After the World Health Organization declared a global pandemic on March 11, Utahns had to endure spring break with no ski lifts, no national or state parks and no Easter camping trips on federal public lands.
At first, tourism boosters, Utah newspapers and the Department of the Interior trumpeted outdoor recreation as a safe haven from the disease. Then on March 14 Aspen, Colorado shut down due to a coronavirus outbreak. It became obvious that it was a bad idea to bring together a lot of people traveling from far-flung places, and Utah’s ski areas soon shut down as well.
Public lands were next. On March 16, the Director of Moab Regional Hospital sent a letter to Utah Governor Gary Herbert pointing out that, “although the desert around Moab is vast, the town itself is small… cruise ship small… with similar isolation and limitations in resources.”
On March 16, the Southeastern Utah Heath Department closed hotels in Carbon, Emery and Grand counties. Even as gateway communities begged tourists to stay home, Interior Secretary David Bernhardt encouraged National Park visitation by offering free entry to “recreate, embrace nature, and implement some social distancing.”

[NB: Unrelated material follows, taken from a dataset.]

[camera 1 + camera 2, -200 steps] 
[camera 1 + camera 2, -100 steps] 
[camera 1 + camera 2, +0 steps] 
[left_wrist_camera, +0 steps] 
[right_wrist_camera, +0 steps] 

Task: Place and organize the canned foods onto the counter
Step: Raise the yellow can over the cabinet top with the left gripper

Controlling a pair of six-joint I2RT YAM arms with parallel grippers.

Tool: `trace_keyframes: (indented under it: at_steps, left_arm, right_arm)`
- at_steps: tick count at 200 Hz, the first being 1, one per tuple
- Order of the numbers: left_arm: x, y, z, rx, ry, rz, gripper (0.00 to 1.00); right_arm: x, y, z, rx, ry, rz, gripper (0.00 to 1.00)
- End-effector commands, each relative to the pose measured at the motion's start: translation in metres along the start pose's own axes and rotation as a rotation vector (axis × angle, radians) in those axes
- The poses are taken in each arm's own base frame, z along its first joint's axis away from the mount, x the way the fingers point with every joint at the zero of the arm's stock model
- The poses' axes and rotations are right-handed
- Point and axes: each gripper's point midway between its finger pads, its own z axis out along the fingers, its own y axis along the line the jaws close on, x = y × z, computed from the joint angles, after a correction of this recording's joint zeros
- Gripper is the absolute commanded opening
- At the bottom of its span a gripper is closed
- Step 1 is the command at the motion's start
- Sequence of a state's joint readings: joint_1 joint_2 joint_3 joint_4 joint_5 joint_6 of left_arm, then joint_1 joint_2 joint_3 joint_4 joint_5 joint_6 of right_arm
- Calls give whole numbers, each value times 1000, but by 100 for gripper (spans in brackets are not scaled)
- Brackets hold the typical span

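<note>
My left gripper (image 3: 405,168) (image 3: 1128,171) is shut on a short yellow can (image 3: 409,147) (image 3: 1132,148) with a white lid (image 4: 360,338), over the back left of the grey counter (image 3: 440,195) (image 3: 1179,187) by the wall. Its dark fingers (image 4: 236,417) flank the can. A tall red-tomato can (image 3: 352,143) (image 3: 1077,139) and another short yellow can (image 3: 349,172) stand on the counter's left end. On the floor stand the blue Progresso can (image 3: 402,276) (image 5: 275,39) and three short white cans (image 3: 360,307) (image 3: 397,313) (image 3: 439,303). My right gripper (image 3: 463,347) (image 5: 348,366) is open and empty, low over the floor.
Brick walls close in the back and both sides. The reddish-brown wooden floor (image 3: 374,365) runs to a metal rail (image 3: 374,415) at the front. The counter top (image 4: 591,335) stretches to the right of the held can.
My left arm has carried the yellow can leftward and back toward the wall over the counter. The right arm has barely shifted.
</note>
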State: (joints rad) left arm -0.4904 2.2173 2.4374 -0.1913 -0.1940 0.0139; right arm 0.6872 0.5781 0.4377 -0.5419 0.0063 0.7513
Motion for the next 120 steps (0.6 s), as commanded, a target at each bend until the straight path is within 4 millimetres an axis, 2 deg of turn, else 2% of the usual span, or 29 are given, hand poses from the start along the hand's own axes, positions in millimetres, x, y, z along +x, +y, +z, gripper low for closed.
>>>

On March 27, Utah Governor Gary Herbert issued a “Stay Safe, Stay Home” directive that included a mandate: “Do not go to or engage in activities at a state park located outside the county in which you reside.” Arches and Canyonlands national parks closed to visitors on March 28, and the rest of Utah’s “Mighty Five” soon followed suit.
Park closures sent hoards of outdoor recreationists to more undeveloped places like the San Rafael Swell until county health departments issued more general “no camping” orders for BLM public lands.
These wild places might not miss us, but we certainly miss them. It’s a good time to reflect on what these places are worth to us, and why we need to protect them.